*What is being asked*.
Every line of the material is to be reproduced verbatim.

*Supplied information*.
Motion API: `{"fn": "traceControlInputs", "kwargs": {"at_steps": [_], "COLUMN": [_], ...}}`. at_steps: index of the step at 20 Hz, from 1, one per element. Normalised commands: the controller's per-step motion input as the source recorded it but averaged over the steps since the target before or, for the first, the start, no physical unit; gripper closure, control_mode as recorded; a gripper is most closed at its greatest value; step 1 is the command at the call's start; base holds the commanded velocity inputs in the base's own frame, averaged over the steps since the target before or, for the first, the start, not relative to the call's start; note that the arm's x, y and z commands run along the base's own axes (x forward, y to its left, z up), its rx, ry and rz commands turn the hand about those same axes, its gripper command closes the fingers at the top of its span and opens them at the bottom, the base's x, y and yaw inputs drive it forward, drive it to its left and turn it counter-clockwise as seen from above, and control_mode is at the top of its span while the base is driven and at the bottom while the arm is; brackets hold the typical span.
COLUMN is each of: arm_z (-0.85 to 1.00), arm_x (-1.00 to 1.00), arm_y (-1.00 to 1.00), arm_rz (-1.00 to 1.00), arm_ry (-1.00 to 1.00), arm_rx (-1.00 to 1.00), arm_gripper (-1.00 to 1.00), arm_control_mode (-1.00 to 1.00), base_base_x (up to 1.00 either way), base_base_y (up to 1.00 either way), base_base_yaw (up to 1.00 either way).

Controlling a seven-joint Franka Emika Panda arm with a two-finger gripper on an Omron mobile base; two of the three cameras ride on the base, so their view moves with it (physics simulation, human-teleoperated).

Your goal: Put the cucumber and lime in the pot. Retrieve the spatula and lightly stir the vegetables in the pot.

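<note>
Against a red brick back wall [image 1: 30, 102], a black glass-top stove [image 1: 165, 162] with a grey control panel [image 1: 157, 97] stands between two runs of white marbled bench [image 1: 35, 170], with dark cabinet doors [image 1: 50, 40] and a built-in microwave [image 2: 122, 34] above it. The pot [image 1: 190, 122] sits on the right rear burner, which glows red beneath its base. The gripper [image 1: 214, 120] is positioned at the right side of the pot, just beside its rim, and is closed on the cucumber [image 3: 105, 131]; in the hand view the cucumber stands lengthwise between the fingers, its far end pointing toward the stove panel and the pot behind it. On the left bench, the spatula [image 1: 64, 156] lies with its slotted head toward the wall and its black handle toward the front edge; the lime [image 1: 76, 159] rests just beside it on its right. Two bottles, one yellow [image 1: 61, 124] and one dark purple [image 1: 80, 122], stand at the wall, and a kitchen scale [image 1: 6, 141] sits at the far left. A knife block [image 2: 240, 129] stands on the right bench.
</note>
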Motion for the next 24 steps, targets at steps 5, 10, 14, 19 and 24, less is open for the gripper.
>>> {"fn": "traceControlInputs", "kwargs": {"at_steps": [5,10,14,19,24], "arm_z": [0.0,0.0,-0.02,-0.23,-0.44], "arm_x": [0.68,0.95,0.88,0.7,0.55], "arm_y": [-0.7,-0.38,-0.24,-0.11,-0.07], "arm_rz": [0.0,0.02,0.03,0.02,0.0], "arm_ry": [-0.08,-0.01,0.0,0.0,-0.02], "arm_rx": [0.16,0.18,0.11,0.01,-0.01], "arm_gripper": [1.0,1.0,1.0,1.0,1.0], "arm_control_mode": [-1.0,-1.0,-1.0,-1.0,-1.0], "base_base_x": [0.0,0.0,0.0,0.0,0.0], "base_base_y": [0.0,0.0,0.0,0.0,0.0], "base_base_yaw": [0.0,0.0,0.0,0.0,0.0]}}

*Response for this exercise*.
Motion API: `{"fn": "traceControlInputs", "kwargs": {"at_steps": [_], "COLUMN": [_], ...}}`. at_steps: index of the step at 20 Hz, from 1, one per element. Normalised commands: the controller's per-step motion input as the source recorded it but averaged over the steps since the target before or, for the first, the start, no physical unit; gripper closure, control_mode as recorded; a gripper is most closed at its greatest value; step 1 is the command at the call's start; base holds the commanded velocity inputs in the base's own frame, averaged over the steps since the target before or, for the first, the start, not relative to the call's start; note that the arm's x, y and z commands run along the base's own axes (x forward, y to its left, z up), its rx, ry and rz commands turn the hand about those same axes, its gripper command closes the fingers at the top of its span and opens them at the bottom, the base's x, y and yaw inputs drive it forward, drive it to its left and turn it counter-clockwise as seen from above, and control_mode is at the top of its span while the base is driven and at the bottom while the arm is; brackets hold the typical span.
COLUMN is each of: arm_z (-0.85 to 1.00), arm_x (-1.00 to 1.00), arm_y (-1.00 to 1.00), arm_rz (-1.00 to 1.00), arm_ry (-1.00 to 1.00), arm_rx (-1.00 to 1.00), arm_gripper (-1.00 to 1.00), arm_control_mode (-1.00 to 1.00), base_base_x (up to 1.00 either way), base_base_y (up to 1.00 either way), base_base_yaw (up to 1.00 either way).

Controlling a seven-joint Franka Emika Panda arm with a two-finger gripper on an Omron mobile base; two of the three cameras ride on the base, so their view moves with it (physics simulation, human-teleoperated).

Your goal: Put the cucumber and lime in the pot. Retrieve the spatula and lightly stir the vegetables in the pot.

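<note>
Against a red brick back wall [image 1: 30, 102], a black glass-top stove [image 1: 165, 162] with a grey control panel [image 1: 157, 97] stands between two runs of white marbled bench [image 1: 35, 170], with dark cabinet doors [image 1: 50, 40] and a built-in microwave [image 2: 122, 34] above it. The pot [image 1: 190, 122] sits on the right rear burner, which glows red beneath its base. The gripper [image 1: 214, 120] is positioned at the right side of the pot, just beside its rim, and is closed on the cucumber [image 3: 105, 131]; in the hand view the cucumber stands lengthwise between the fingers, its far end pointing toward the stove panel and the pot behind it. On the left bench, the spatula [image 1: 64, 156] lies with its slotted head toward the wall and its black handle toward the front edge; the lime [image 1: 76, 159] rests just beside it on its right. Two bottles, one yellow [image 1: 61, 124] and one dark purple [image 1: 80, 122], stand at the wall, and a kitchen scale [image 1: 6, 141] sits at the far left. A knife block [image 2: 240, 129] stands on the right bench.
</note>
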Motion for the next 24 steps, targets at steps 5, 10, 14, 19 and 24, less is open for the gripper.
>>> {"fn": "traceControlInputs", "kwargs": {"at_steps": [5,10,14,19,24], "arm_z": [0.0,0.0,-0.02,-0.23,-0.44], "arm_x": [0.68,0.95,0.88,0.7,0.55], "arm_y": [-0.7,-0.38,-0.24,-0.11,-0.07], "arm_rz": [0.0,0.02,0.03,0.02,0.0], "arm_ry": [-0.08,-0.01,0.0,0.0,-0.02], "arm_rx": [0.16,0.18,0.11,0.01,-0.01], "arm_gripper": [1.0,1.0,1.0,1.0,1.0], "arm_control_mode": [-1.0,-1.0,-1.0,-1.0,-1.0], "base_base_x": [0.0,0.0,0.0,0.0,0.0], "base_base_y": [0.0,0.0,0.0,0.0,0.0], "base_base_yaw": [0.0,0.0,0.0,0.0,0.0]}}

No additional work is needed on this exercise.